[Data extracted from a collection]
- - - - - - -

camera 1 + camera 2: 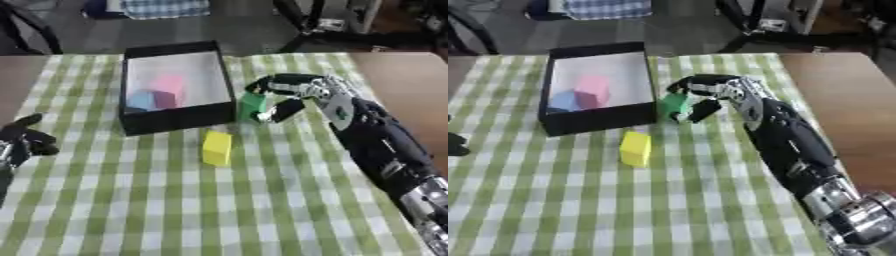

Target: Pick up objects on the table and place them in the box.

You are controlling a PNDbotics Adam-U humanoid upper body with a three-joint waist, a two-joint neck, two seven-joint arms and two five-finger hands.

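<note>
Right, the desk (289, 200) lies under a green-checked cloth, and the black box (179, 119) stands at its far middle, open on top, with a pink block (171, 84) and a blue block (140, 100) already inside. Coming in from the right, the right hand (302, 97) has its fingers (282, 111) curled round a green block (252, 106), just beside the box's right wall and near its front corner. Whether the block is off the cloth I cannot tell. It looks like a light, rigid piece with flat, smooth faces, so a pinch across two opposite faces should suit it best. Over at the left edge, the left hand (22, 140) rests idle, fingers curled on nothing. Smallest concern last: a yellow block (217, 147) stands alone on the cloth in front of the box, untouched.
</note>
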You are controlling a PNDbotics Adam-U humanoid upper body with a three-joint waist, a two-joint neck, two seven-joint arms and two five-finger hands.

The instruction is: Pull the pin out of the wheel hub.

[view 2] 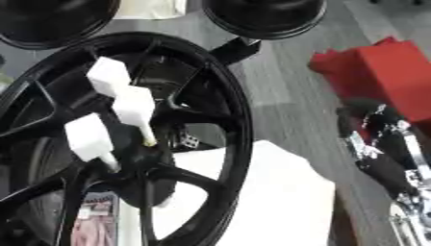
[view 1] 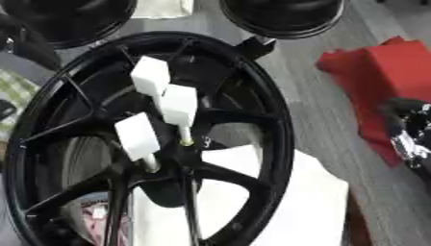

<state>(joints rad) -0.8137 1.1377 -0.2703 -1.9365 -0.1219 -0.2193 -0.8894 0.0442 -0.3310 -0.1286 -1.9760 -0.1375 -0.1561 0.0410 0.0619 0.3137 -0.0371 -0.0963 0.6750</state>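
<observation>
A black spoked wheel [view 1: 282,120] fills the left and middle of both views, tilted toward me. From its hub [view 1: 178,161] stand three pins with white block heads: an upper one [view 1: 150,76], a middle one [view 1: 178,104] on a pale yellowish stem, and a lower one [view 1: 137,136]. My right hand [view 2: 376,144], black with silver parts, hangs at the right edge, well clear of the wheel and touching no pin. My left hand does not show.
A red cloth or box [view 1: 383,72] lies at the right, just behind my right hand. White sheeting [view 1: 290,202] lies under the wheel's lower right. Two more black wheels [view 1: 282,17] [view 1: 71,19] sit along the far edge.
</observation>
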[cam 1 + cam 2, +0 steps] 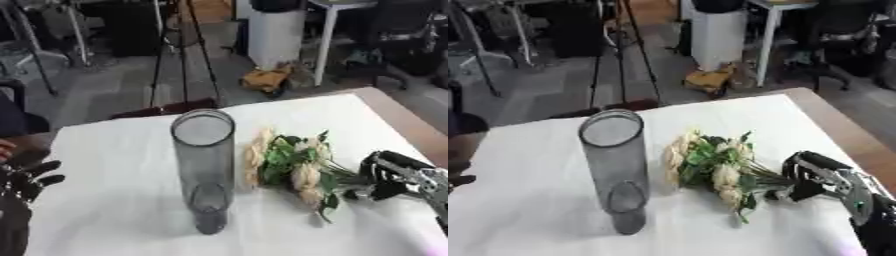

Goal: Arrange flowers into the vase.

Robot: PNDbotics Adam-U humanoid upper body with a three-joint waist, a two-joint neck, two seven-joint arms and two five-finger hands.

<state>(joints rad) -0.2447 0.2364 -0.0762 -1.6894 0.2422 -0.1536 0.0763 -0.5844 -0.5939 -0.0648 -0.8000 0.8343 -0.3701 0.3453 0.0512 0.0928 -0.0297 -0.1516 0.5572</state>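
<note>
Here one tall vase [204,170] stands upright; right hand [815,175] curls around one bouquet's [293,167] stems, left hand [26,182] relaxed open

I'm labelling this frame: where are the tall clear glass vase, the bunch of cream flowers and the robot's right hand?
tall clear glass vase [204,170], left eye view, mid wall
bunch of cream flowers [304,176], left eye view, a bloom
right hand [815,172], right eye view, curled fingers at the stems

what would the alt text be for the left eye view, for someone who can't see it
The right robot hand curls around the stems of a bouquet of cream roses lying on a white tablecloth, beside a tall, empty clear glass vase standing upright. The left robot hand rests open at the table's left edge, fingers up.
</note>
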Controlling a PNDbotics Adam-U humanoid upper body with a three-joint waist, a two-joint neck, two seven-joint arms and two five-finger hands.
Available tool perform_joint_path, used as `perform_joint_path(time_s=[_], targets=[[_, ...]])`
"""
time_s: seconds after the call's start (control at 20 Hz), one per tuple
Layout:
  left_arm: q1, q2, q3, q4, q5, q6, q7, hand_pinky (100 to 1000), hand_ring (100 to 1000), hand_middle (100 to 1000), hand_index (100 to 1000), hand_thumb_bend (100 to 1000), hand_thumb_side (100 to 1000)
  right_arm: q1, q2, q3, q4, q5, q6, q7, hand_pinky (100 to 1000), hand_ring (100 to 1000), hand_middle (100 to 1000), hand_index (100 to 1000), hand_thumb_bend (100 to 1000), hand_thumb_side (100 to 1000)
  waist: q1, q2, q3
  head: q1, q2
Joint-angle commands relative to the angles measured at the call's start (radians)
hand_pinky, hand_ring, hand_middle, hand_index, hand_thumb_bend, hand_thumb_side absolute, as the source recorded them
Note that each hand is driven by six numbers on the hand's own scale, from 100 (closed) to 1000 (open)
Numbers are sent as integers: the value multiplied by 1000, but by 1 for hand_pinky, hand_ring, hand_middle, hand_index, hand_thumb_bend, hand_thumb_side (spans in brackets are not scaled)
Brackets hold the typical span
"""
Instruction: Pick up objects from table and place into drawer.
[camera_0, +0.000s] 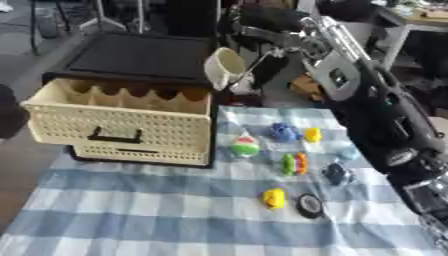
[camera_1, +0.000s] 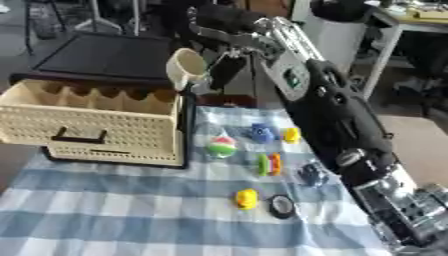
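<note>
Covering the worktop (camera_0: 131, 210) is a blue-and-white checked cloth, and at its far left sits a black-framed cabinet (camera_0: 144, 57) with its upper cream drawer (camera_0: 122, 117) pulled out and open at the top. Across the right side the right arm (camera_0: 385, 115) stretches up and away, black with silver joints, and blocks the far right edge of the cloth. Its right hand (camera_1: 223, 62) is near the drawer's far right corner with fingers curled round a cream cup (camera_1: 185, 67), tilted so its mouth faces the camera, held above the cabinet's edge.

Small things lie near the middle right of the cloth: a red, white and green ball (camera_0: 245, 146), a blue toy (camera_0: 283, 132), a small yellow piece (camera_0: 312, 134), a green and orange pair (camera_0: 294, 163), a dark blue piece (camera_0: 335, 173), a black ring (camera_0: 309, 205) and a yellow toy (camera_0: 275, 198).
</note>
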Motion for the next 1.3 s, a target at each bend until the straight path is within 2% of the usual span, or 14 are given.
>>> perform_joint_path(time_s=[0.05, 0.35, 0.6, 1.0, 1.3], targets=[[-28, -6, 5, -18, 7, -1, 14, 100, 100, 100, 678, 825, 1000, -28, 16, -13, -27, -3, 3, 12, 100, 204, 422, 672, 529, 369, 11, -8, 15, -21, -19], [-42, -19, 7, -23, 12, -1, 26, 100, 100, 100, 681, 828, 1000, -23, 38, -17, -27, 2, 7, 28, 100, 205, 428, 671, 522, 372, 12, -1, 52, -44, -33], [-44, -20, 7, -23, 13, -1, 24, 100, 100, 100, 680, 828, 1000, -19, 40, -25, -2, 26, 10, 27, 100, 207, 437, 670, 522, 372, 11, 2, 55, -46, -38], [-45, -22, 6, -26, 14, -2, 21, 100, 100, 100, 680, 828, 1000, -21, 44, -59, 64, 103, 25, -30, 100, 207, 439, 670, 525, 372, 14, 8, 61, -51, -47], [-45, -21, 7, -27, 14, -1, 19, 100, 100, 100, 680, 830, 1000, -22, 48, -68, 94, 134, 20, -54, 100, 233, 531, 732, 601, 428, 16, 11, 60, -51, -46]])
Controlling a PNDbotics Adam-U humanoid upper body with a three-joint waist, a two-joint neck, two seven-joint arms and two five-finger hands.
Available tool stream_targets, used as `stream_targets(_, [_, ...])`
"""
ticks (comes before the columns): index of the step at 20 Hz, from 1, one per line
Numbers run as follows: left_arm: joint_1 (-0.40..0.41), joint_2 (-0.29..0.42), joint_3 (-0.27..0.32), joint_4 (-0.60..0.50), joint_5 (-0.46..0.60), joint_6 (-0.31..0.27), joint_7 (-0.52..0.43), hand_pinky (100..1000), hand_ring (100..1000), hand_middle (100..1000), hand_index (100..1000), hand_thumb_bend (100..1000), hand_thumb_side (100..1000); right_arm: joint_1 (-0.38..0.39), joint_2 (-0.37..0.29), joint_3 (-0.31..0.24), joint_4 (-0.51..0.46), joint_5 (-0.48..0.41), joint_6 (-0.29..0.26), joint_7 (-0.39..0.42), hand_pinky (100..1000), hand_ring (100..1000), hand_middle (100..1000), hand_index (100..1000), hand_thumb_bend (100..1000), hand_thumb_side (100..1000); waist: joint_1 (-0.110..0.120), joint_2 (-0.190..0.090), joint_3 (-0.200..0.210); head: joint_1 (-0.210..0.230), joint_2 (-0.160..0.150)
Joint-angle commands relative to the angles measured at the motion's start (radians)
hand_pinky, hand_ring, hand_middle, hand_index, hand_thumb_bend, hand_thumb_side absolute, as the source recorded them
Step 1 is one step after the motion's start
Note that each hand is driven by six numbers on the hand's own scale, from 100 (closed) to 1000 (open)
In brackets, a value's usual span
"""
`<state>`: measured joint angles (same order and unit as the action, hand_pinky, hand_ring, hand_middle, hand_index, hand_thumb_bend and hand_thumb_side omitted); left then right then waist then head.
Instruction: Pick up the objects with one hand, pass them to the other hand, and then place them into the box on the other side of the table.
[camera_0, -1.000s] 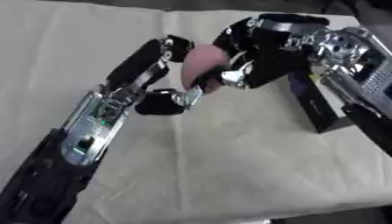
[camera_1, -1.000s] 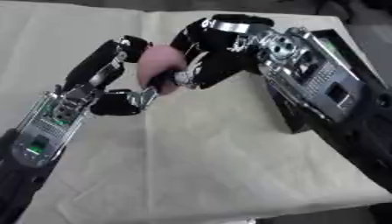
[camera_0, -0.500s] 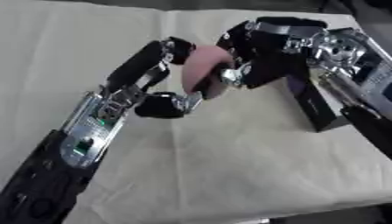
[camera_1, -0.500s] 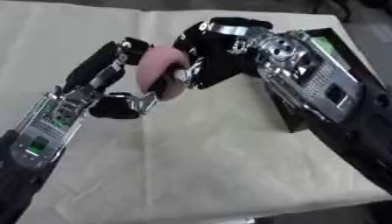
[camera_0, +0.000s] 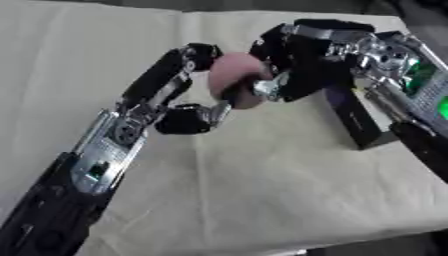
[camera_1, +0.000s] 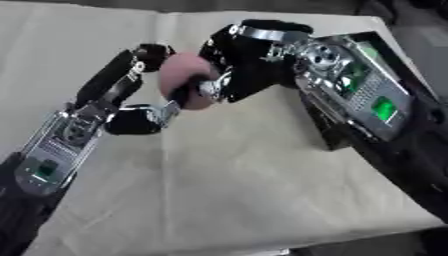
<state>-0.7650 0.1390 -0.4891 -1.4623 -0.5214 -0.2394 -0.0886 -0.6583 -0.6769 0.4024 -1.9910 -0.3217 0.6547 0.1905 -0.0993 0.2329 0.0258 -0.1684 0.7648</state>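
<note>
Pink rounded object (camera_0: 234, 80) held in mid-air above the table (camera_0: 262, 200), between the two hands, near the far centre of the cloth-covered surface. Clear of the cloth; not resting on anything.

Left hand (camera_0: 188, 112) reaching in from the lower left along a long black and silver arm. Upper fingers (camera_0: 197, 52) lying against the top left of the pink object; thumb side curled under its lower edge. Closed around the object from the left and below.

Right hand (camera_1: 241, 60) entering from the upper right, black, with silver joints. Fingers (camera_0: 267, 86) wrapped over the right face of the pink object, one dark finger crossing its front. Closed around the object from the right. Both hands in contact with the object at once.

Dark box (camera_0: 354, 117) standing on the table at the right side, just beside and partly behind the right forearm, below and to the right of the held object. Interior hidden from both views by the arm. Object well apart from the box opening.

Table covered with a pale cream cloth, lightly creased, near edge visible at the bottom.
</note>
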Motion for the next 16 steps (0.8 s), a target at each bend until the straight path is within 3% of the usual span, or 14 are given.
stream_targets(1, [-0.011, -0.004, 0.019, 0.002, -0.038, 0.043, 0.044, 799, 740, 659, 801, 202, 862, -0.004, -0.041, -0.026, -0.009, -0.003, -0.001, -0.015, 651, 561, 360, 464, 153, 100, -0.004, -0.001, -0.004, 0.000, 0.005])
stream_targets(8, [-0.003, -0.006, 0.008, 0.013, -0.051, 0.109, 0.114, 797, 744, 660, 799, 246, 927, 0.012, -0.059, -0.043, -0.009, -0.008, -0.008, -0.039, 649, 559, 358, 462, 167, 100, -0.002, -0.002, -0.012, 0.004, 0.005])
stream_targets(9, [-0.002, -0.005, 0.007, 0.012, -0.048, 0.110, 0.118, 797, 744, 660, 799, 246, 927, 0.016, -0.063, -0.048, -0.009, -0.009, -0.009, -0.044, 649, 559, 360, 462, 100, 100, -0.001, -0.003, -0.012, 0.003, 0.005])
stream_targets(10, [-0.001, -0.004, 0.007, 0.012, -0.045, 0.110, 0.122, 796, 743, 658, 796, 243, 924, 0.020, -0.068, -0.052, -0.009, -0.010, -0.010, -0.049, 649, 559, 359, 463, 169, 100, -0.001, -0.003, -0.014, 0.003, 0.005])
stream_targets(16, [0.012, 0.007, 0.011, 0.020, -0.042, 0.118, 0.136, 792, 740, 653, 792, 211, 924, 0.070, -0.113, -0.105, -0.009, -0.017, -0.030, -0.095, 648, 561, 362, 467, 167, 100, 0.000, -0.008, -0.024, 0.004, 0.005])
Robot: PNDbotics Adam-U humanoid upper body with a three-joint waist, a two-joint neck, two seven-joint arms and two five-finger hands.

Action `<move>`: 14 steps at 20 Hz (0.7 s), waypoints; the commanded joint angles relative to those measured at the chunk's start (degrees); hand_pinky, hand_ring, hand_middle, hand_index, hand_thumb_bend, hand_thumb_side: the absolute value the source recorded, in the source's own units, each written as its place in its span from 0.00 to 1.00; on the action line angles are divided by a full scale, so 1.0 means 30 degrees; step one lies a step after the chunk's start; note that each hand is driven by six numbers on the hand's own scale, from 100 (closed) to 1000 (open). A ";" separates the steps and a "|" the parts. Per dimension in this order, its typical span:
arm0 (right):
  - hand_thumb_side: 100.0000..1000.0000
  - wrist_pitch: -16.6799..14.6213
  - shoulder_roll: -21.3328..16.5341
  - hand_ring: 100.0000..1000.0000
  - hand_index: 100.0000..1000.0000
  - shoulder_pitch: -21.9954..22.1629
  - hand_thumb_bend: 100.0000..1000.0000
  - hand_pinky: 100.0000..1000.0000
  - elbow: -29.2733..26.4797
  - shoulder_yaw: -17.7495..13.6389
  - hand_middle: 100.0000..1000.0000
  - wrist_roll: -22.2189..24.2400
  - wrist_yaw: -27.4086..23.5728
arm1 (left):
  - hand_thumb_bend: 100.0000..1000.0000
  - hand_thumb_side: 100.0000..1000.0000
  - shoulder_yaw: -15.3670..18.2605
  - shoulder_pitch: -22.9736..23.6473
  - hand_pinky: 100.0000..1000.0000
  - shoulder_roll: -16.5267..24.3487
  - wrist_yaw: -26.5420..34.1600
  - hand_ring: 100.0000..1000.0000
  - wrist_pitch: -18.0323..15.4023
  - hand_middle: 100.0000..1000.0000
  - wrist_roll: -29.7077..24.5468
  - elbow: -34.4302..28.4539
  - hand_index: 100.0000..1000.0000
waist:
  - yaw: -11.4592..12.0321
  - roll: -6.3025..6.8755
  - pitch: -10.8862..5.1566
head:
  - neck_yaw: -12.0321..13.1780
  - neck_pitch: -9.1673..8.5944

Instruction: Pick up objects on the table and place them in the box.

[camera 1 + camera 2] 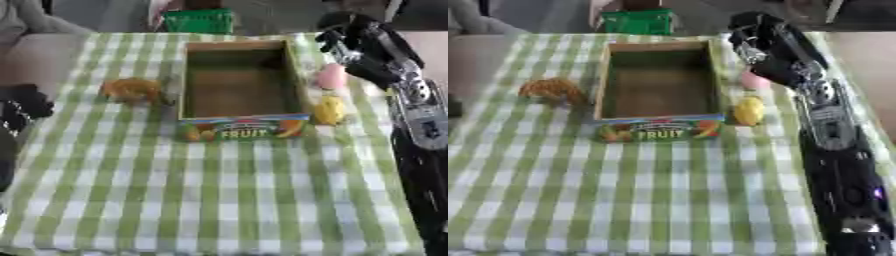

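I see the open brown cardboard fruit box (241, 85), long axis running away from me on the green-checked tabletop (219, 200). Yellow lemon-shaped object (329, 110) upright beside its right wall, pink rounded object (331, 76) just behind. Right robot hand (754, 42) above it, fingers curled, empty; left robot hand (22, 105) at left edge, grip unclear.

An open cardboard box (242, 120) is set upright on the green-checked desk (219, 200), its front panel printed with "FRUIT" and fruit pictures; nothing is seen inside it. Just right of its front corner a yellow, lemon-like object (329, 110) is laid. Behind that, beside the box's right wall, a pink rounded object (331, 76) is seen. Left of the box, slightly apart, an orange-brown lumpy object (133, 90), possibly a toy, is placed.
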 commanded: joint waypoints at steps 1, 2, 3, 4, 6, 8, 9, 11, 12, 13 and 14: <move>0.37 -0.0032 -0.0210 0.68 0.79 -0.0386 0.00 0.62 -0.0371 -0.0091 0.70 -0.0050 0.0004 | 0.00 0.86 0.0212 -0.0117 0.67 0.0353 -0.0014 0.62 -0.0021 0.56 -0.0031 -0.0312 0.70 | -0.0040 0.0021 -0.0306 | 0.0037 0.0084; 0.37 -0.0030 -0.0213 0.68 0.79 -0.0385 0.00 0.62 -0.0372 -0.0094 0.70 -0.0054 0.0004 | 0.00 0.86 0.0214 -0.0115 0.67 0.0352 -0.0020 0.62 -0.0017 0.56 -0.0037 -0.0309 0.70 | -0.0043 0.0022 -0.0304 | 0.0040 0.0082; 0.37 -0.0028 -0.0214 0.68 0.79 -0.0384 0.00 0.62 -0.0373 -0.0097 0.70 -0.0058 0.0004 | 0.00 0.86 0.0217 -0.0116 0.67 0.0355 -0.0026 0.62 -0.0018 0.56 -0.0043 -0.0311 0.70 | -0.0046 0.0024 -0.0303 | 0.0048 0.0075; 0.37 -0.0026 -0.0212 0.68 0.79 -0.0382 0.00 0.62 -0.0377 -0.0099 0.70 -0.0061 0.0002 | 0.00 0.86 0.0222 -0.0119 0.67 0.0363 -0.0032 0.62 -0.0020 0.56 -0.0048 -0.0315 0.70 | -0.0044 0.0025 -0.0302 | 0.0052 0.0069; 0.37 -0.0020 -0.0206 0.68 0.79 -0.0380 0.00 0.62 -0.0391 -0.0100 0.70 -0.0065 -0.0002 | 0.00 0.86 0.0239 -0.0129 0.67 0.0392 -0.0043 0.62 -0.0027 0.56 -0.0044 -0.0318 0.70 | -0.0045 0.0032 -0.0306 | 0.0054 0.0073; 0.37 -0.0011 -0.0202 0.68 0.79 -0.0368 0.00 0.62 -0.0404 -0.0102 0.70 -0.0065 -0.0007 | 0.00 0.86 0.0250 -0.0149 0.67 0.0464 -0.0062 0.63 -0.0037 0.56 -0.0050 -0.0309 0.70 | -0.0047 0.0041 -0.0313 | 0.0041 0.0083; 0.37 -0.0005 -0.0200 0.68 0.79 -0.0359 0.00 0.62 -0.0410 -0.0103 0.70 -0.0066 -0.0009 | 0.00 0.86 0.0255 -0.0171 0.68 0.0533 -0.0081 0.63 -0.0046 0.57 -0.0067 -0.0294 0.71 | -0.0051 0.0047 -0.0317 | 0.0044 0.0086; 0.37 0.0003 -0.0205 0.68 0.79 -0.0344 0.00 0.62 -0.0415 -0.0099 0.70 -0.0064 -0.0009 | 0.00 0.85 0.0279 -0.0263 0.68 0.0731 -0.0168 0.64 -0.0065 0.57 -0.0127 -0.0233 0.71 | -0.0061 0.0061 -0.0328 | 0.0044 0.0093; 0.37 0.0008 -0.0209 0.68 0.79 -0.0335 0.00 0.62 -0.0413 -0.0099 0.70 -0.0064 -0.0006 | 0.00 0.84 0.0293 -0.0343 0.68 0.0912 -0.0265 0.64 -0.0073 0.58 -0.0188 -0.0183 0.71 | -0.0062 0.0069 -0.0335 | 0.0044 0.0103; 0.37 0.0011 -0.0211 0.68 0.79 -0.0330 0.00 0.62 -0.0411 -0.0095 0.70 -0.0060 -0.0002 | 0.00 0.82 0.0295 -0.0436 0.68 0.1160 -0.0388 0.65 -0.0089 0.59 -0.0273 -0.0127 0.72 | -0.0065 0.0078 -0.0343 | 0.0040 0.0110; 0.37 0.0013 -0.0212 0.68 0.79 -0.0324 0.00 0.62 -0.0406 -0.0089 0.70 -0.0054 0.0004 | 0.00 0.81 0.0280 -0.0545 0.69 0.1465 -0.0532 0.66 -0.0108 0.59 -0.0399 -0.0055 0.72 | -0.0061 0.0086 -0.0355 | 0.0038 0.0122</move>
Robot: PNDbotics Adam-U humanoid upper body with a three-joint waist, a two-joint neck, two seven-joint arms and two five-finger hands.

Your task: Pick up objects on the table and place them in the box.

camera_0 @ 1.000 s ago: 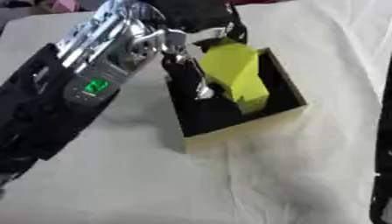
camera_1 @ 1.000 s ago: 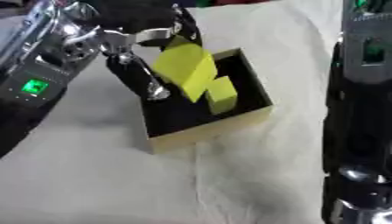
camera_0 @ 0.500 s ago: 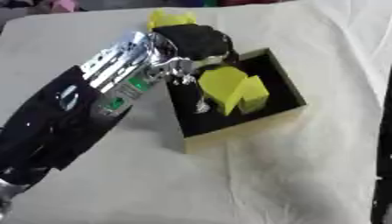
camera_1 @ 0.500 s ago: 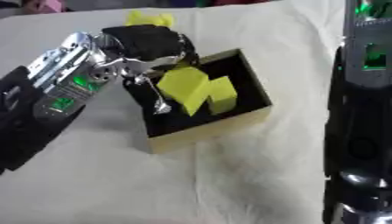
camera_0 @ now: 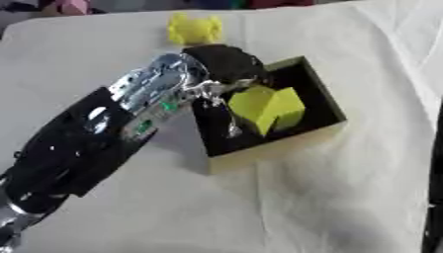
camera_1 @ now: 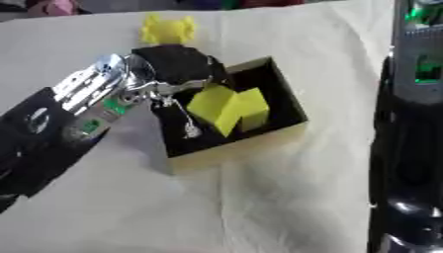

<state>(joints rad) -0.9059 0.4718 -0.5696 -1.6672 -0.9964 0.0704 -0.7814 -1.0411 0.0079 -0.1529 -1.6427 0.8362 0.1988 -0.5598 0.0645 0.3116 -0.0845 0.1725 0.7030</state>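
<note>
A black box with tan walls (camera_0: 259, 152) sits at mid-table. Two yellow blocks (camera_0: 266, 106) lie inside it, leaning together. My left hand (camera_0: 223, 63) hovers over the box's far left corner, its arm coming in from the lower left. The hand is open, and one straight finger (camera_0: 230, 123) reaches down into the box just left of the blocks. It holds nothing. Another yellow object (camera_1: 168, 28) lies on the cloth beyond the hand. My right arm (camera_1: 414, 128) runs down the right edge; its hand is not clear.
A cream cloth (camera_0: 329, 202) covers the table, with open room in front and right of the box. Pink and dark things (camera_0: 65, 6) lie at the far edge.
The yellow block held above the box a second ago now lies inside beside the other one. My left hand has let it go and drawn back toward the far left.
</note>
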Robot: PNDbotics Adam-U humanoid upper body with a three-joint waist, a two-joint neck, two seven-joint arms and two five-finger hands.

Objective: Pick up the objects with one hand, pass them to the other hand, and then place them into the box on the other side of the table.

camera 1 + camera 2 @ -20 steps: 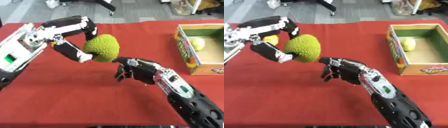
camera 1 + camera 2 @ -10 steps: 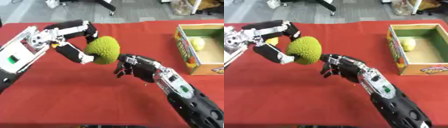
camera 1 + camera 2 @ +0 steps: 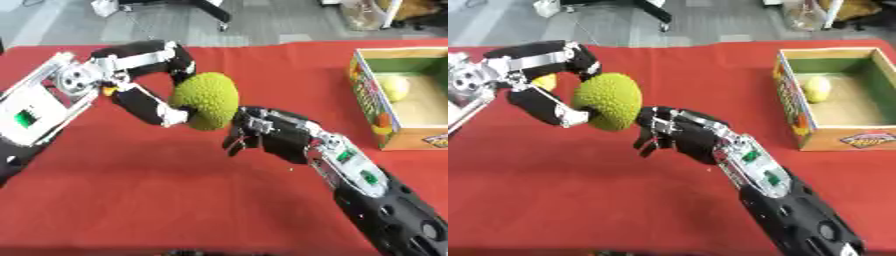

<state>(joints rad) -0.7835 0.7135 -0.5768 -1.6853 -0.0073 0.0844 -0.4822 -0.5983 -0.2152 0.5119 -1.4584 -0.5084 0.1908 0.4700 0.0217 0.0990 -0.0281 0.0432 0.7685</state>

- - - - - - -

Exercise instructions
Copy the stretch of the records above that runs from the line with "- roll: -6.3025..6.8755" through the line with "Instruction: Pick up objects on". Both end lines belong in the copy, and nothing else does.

Output for this task
  - roll: -6.3025..6.8755
  - pitch: -10.8862..5.1566
head:
  - neck_yaw: -12.0321..13.1780
  - neck_pitch: -9.1673..8.5944

Instruction: Pick up objects on the table and place them in the box.

Fully answered, the exercise is complete.